**Exercise objective**
Write out the entire listing exactly, so that each line matches the original.
Recorded information: Begin
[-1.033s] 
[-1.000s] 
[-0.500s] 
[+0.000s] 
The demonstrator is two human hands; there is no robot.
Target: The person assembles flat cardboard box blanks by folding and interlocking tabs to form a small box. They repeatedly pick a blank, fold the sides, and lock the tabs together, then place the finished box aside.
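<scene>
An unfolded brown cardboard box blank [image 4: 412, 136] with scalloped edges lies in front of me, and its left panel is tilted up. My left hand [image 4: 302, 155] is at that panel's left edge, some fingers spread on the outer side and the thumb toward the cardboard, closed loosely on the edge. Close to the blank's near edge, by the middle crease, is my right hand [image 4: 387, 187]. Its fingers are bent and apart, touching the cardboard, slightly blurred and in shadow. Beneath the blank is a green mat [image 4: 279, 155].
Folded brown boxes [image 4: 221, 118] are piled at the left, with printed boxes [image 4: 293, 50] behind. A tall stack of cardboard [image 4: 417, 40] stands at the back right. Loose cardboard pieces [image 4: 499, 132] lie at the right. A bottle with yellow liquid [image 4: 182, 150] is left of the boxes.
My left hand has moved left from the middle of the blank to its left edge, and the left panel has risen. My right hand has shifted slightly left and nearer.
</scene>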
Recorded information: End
**Task output**
[-1.033s] 
[-1.000s] 
[-0.500s] 
[+0.000s] 
The demonstrator is two human hands; there is no robot.
Target: The person assembles flat cardboard box blanks by folding and interlocking tabs to form a small box. They repeatedly pick a blank, fold the sides, and lock the tabs together, then place the finished box aside.
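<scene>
An unfolded brown cardboard box blank [image 4: 412, 136] with scalloped edges lies in front of me, and its left panel is tilted up. My left hand [image 4: 302, 155] is at that panel's left edge, some fingers spread on the outer side and the thumb toward the cardboard, closed loosely on the edge. Close to the blank's near edge, by the middle crease, is my right hand [image 4: 387, 187]. Its fingers are bent and apart, touching the cardboard, slightly blurred and in shadow. Beneath the blank is a green mat [image 4: 279, 155].
Folded brown boxes [image 4: 221, 118] are piled at the left, with printed boxes [image 4: 293, 50] behind. A tall stack of cardboard [image 4: 417, 40] stands at the back right. Loose cardboard pieces [image 4: 499, 132] lie at the right. A bottle with yellow liquid [image 4: 182, 150] is left of the boxes.
My left hand has moved left from the middle of the blank to its left edge, and the left panel has risen. My right hand has shifted slightly left and nearer.
</scene>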

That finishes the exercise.